I think this goes back to your first question.

Emil Kuriakose
CMO, Terns Pharmaceuticals

Yeah.

Amy Burroughs
CEO, Terns Pharmaceuticals

Right? About, like, the expectations we set. It's really about looking at it on a patient-by-patient basis on a small set versus comparing across and saying this is an X% response rate. It's really like taking individual patients, seeing where transcripts are going, and seeing what kind of impact the drug has.

Akash Tewari
Analyst, Jefferies

It almost seems, and I know, I know we're out of time, but I feel like this is the last one, so I'm gonna do it. It almost seems like you're saying it's the baseline, and then there's a net reduction that you're able to get.
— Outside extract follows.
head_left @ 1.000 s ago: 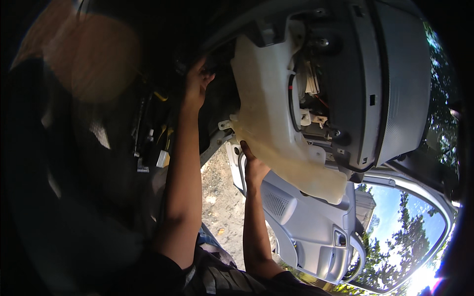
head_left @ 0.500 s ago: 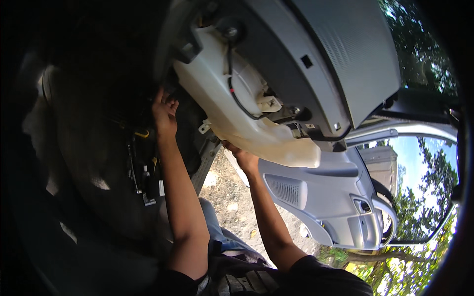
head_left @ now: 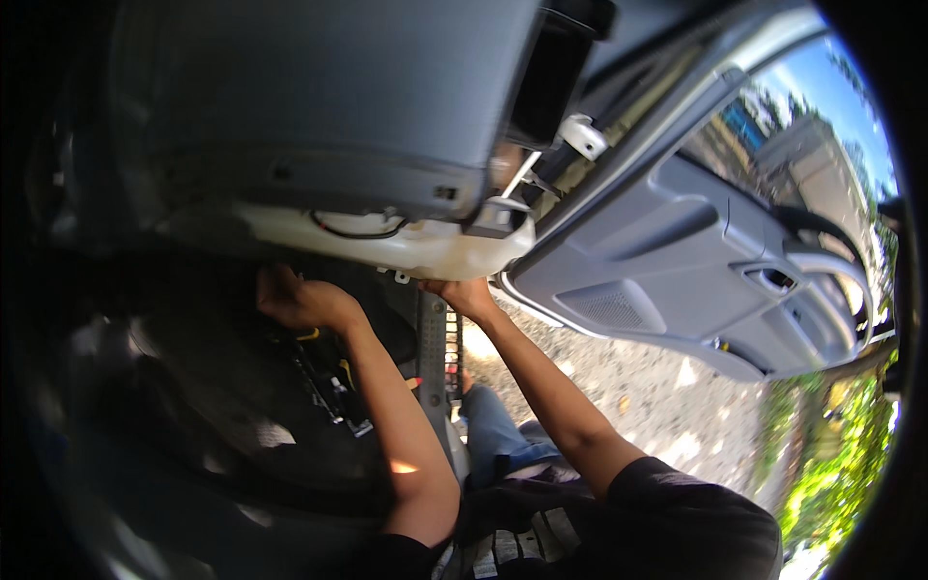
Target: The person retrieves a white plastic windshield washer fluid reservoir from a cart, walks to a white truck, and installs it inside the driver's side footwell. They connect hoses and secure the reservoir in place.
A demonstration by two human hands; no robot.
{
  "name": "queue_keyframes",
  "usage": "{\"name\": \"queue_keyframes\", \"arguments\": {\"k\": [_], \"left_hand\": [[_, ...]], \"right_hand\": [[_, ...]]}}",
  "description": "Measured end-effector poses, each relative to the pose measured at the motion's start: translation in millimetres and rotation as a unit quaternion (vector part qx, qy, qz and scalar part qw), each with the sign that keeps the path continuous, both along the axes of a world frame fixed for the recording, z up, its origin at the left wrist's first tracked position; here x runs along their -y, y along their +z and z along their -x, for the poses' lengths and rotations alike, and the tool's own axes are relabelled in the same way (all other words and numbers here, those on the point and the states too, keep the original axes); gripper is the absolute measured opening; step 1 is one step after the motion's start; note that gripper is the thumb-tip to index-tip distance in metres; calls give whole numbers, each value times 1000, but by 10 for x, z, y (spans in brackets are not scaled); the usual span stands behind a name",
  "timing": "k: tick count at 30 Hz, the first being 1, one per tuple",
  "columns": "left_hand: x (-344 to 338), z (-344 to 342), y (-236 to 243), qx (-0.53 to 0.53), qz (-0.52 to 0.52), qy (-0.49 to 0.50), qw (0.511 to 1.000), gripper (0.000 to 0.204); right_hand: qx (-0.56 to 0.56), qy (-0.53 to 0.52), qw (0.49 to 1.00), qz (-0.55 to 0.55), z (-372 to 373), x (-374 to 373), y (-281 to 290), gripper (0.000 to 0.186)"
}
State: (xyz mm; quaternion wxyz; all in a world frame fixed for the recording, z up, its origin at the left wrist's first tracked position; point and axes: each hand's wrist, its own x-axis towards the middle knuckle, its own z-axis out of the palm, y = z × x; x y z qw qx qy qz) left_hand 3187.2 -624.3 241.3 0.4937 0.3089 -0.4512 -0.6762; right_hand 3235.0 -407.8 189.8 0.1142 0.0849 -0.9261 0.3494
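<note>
A long cream plastic duct [head_left: 440, 253] runs under the grey dashboard panel [head_left: 338, 97], with a black cable [head_left: 358, 232] along it. My right hand [head_left: 469, 297] is at the duct's lower edge near its right end, fingers closed against it and partly hidden by it. My left hand [head_left: 300, 302] is bent at the wrist in the dark footwell, below the duct and apart from it. Its fingers look curled in; shadow hides whatever they may hold.
Several tools, among them a long metal one [head_left: 314, 379] and one with a yellow handle [head_left: 346, 370], lie on the dark car floor [head_left: 213, 367] left of my left forearm. A ridged door sill [head_left: 432, 348] lies between my arms. The grey car door [head_left: 677, 251] stands open at right, over stony ground [head_left: 638, 377].
The view has swung, so the dashboard now lies more level across the top. My left hand has drawn down from beside the duct and bent inward. My right hand stays at the duct's lower edge.
</note>
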Motion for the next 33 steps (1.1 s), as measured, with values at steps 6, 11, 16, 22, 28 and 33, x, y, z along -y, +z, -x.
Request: {"name": "queue_keyframes", "arguments": {"k": [6,11,16,22,28,33], "left_hand": [[-201,-225,742,-25,410,-155,898,17],[-59,-179,995,68,595,-299,743,26],[-96,-159,1159,277,484,-451,697,52],[-115,-54,1402,381,457,-534,601,55],[-145,19,1392,392,552,-490,550,55],[-164,-124,1278,274,658,-389,584,43]], "right_hand": [[22,-21,966,256,-97,-41,66,89],[104,-6,926,363,-119,-212,184,86],[129,8,862,490,-182,-206,84,93],[174,-98,681,704,-198,-111,-145,66],[273,-183,695,640,-90,-188,-452,52],[279,-240,709,602,107,113,-735,56]]}}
And whatever that baseline is, is really what's gonna determine whether you get into MMR or not.

Emil Kuriakose
CMO, Terns Pharmaceuticals

The baseline is a key component. The other component is what types of therapies have they seen? Do they have a resistance mutation? There's at least three axes on which you can predict and probableize what is the chance that I'm seeing this patient in front of me getting to an MMR or a CCyR in X amount of time. And so that's what we're trying to convey is that clinicians have a lot, a higher threshold or to keep a patient on therapy if they're in that very difficult-to-treat category and they're seeing downtrending BCR-ABL, that's a great sign in a patient like that. Whereas if I have a patient who's 0.1%-1% coming in and they're mostly intolerant to their prior therapies, yeah, I wanna get them to MMR and better. In three or six months.

So that's sort of the flavor you gotta apply before you just say, okay, my MMR rate is X at three months with, I don't know, 15-20 patients with.

Akash Tewari
Analyst, Jefferies

Yeah.

Emil Kuriakose
CMO, Terns Pharmaceuticals

Less than three months at the follow-up.

Akash Tewari
Analyst, Jefferies

Got me all bowled out. The end. Thanks so much, everyone, for joining us and Terns. Thanks so much to the Terns team.